Records from a dataset:
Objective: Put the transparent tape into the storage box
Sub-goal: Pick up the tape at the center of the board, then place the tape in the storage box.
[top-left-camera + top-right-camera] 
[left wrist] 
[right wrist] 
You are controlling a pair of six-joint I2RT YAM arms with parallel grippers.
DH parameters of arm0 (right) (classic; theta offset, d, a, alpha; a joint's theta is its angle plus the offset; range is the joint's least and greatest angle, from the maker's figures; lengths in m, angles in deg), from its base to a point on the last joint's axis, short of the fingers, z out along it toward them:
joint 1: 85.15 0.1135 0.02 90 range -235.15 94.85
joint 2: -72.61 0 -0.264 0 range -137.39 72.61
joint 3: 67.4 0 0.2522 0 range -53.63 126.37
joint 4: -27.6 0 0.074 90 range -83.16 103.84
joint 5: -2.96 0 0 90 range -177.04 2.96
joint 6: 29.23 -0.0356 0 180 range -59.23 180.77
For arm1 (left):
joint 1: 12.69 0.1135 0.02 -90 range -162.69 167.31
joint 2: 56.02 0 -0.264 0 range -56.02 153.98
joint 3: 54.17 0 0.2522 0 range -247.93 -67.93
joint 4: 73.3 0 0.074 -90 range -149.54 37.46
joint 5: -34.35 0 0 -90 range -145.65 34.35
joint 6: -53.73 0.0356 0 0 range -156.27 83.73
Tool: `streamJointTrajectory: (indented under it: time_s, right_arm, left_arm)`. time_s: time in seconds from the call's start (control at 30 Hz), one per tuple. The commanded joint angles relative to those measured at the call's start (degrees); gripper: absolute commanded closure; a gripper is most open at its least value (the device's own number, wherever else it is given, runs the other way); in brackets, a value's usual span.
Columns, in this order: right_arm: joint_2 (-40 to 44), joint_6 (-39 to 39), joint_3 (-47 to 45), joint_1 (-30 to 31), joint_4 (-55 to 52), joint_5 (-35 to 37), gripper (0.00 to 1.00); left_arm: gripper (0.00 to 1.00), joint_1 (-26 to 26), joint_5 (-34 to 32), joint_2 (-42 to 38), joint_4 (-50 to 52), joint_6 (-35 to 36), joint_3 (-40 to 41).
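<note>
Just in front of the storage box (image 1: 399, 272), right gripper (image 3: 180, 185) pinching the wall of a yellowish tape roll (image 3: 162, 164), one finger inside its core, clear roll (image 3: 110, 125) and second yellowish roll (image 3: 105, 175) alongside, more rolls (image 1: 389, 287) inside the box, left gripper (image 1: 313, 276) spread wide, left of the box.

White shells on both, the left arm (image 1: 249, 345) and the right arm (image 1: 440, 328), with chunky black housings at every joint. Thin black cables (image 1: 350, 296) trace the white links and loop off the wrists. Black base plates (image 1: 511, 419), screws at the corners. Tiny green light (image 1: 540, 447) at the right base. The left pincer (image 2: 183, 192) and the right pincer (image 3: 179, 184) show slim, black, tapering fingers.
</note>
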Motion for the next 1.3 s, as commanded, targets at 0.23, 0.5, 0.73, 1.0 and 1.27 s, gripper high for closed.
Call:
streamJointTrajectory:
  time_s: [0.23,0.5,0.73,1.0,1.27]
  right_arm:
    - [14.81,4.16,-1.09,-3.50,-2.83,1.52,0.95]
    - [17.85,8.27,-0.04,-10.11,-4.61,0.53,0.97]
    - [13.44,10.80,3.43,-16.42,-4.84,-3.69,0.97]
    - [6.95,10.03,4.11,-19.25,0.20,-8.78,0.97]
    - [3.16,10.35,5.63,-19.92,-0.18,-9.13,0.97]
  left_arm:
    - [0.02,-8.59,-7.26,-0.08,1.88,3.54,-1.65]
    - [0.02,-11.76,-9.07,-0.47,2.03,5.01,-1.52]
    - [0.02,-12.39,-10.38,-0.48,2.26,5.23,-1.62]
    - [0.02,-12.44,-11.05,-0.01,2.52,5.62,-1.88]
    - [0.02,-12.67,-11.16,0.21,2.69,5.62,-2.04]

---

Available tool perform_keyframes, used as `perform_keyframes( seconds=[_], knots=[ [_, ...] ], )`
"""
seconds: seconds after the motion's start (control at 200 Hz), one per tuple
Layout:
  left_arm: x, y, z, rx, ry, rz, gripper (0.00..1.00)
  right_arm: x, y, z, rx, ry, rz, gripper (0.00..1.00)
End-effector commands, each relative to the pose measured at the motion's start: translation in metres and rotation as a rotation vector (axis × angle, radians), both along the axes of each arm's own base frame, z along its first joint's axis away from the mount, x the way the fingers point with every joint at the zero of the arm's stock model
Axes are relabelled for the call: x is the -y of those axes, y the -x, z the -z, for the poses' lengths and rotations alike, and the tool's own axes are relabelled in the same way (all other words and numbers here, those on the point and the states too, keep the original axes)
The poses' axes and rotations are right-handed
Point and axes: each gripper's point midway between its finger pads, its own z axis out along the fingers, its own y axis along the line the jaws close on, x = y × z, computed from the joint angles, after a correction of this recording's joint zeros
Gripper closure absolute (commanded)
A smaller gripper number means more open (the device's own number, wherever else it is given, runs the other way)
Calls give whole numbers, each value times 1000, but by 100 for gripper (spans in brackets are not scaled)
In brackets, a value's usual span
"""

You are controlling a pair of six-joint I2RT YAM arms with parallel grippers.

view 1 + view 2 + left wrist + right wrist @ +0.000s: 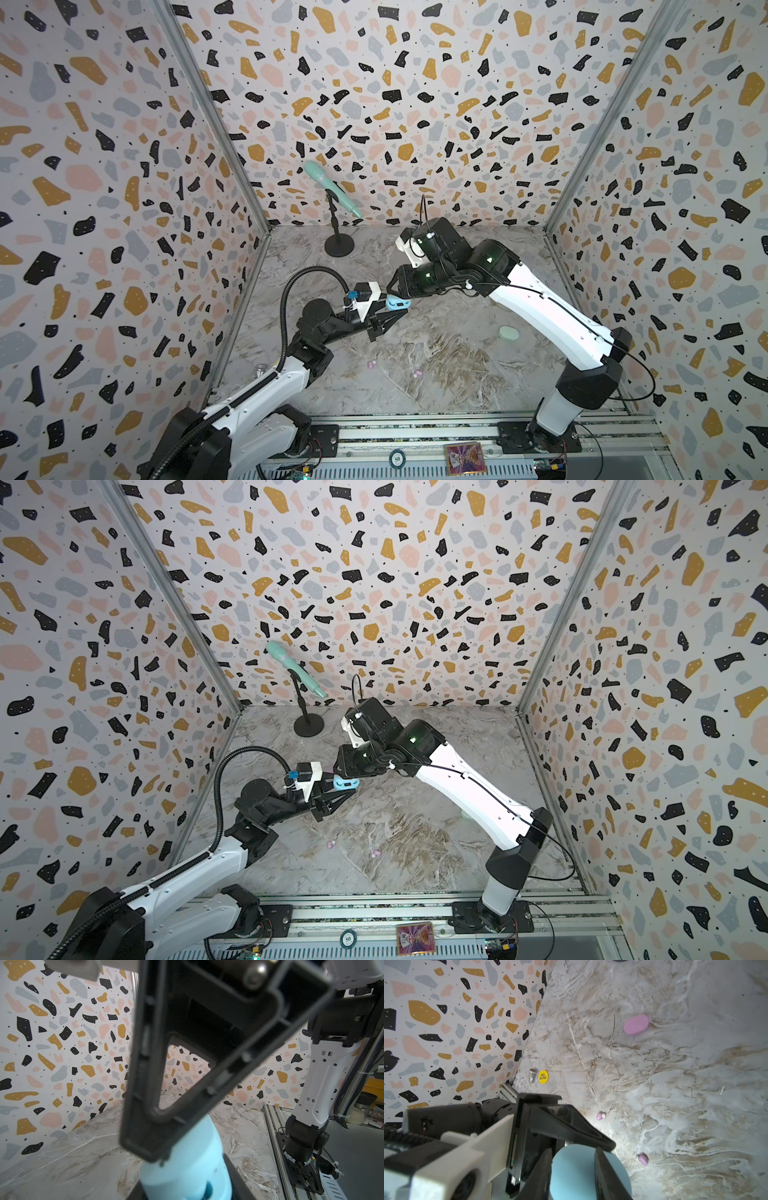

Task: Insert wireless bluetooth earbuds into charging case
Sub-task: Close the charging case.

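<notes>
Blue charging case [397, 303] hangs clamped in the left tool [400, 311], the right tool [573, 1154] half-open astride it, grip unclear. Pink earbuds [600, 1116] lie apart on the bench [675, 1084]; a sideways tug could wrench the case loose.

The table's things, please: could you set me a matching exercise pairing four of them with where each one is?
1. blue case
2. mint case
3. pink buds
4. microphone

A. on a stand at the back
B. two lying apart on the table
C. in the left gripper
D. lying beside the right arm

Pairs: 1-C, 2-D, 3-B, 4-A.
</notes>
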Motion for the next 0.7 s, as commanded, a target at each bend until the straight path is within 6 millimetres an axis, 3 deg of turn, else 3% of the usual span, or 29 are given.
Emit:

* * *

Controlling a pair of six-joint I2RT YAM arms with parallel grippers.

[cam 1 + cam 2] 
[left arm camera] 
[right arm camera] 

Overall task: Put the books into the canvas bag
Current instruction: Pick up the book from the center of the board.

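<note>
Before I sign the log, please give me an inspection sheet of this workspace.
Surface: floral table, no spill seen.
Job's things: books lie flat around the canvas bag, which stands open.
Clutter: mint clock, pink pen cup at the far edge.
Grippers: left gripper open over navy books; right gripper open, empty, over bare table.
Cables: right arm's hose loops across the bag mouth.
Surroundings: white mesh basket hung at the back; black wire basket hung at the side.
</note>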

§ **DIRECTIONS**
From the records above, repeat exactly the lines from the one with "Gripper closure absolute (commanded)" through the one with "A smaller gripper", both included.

§ **WRITTEN REPLY**
Gripper closure absolute (commanded)
A smaller gripper number means more open (the device's own number, wherever else it is given, runs the other way)

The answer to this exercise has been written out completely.